Барокко пользуется той же самой системой форм, но оно передает не совершенное и законченное, а движущееся и становящееся, не ограниченное и объемлемое, а безграничное и необъятное. Идеал прекрасной пропорции исчезает, интерес к бытию сменяется интересом к событию. Массы тяжелые, неясно расчлененные приходят в движение. Архитектура перестает быть искусством расчленения, которым она в высочайшей степени была в эпоху Ренессанса, и расчлененность архитектурного тела, доведенная некогда до впечатления высшей свободы, заменяется нагромождением частей, лишенных подлинной самостоятельности.
Этот анализ эпохи, конечно, не является исчерпывающим, но его достаточно, чтобы показать, каким образом стили служат выражением эпохи. Явно новый жизненный идеал сквозит в искусстве итальянского барокко. Хотя мы выдвинули на первый план архитектуру, потому что она дает наиболее яркое воплощение этого идеала, однако принадлежащие к той же эпохе живописцы и скульпторы говорят на своем языке то же самое, и кто собирается выразить психологические основы изменения стиля в понятиях, тот, вероятно, услышит решающее слово именно от них, а не от архитекторов. Изменилось отношение индивидуума к миру, открылась новая область чувства, душа стремится раствориться в высотах чрезмерного и беспредельного. «Аффект и движение во что бы то ни стало» так в кратчайшей формуле характеризует это искусство Чичероне[8].

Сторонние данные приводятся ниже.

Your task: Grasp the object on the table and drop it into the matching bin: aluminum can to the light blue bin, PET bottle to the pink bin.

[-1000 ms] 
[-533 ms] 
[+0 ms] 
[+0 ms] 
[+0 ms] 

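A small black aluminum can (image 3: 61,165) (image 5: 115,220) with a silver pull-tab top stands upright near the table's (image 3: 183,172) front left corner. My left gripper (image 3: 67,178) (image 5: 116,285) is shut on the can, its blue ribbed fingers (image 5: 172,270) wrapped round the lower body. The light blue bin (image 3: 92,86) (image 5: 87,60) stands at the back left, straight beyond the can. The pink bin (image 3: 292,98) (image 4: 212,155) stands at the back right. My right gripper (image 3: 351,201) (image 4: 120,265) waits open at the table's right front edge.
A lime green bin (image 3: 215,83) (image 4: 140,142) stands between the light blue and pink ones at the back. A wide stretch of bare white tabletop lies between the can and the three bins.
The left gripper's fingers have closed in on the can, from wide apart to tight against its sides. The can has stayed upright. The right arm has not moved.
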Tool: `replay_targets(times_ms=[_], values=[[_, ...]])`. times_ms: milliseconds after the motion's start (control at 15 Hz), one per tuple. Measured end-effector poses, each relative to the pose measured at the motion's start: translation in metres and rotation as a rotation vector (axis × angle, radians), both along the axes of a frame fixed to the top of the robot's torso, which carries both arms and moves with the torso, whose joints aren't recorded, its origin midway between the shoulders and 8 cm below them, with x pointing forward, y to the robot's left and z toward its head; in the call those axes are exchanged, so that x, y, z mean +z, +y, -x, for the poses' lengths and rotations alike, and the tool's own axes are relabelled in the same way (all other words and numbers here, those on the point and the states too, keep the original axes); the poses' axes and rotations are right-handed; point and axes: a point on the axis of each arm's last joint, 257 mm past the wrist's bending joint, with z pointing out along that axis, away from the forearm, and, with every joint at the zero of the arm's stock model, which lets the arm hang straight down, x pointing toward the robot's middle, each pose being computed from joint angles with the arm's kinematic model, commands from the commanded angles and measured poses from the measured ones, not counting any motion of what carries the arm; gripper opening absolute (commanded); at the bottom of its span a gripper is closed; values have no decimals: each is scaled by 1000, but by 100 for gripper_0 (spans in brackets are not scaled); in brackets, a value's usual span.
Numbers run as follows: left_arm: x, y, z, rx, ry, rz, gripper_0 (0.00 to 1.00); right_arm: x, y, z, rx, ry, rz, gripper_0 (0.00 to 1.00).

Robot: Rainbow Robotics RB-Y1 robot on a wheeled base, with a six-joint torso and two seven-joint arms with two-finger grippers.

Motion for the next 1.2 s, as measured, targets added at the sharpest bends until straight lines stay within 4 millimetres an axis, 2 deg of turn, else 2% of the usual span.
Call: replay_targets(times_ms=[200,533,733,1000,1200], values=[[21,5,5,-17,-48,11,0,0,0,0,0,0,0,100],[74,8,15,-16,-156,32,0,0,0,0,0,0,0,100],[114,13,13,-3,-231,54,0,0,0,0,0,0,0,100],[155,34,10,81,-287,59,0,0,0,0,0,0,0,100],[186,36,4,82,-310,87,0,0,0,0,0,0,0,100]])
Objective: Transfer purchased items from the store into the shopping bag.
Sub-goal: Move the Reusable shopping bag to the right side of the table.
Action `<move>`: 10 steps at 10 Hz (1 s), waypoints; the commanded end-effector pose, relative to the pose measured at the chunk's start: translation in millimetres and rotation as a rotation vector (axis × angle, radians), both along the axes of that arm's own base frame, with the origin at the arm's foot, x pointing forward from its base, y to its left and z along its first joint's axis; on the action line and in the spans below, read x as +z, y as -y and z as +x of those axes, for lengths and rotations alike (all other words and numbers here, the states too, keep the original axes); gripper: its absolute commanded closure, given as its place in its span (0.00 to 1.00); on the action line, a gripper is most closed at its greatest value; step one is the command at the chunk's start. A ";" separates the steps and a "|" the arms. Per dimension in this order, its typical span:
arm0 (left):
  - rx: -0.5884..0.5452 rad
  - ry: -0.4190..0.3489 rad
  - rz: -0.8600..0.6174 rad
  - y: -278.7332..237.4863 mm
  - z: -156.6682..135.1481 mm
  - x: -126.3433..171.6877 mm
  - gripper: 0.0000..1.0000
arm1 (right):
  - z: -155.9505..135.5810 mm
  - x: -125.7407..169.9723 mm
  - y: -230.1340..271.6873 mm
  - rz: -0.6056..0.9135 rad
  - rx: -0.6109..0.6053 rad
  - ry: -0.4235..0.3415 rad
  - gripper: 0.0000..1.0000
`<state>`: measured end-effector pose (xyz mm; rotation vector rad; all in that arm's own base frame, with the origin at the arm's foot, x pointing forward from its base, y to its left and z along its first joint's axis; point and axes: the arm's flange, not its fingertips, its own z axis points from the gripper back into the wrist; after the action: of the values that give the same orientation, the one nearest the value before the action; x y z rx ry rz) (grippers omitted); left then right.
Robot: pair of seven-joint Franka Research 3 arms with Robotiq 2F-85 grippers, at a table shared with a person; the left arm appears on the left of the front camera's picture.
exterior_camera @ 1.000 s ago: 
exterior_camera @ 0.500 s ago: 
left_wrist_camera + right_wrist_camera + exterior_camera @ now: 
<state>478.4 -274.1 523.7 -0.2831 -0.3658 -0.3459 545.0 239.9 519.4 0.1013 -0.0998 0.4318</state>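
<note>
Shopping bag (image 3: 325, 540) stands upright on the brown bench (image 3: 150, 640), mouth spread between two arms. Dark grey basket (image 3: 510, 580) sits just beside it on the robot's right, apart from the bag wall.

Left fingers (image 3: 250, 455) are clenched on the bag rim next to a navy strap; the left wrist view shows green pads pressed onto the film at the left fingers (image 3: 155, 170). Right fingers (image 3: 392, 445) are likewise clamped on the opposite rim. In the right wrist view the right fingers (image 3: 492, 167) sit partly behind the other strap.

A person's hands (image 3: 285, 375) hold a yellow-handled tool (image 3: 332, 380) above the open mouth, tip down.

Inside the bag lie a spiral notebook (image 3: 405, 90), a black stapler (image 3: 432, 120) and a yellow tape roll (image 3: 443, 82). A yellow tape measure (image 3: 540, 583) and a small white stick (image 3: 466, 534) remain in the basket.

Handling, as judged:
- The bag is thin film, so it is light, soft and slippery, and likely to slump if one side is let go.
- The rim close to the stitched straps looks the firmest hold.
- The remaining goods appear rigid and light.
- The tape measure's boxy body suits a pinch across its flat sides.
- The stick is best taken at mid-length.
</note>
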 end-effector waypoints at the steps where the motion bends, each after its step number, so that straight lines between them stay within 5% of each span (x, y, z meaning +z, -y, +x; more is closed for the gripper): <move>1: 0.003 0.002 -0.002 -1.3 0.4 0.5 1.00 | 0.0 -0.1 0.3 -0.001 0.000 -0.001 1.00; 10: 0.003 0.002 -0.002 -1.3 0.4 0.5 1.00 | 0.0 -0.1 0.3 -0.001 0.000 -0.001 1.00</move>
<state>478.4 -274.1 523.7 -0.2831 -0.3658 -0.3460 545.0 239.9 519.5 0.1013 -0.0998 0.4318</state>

На трех примерах: индивидуального стиля, стиля народного и стиля эпохи мы вкратце иллюстрировали цели истории искусства, понимающей стиль прежде всего как выражение выражение настроения эпохи и народа, с одной стороны, выражение личного темперамента с другой. Очевидно, что здесь не затрагивается вопрос о качестве художественного воплощения: темперамент не создает, конечно, художественного произведения, но он есть то, что можно назвать субстанциональным корнем стилей в широком смысле этого слова, т. е. разумея при этом и определенный идеал красоты (как индивидуальный, так и общественный). Искусствоведческие работы этого рода еще очень далеки от доступной для них степени совершенства, но задача заманчива и благодарна.
Художников нелегко заинтересовать вопросами истории стиля. Они подходят к произведению исключительно со стороны его ценности. Хорошо ли оно? Обладает ли внутренней законченностью? Достаточно ли сильно и ясно изображена в нем натура? Ко всему прочему они остаются более или менее равнодушными. Прочтите рассказ Ганса фон Маре о том, как он учился все больше отвлекаться от школ и личностей и сосредоточивал все свое внимание на решении художественной задачи, которая в конечном счете одна и та же как для Микеланджело, так и для Бартоломеуса ван дер Хелста. Историки искусства, исходящие, напротив, из многообразия явлений, всегда обречены выслушивать насмешку художников: они-де обращают второстепенное в главное; стремясь понимать искусство лишь как выражение, они принимают в расчет как раз нехудожественные стороны человека. Можно сколько угодно анализировать темперамент художника это не объяснит нам, каким образом возникло произведение искусства, и перечисление всех различий между Рафаэлем и Рембрандтом не решит главной проблемы, ибо дело не в нахождении этих различий, а в том, чтобы показать, как оба художника, идя различными путями, создали одно и то же, а именно великое искусство.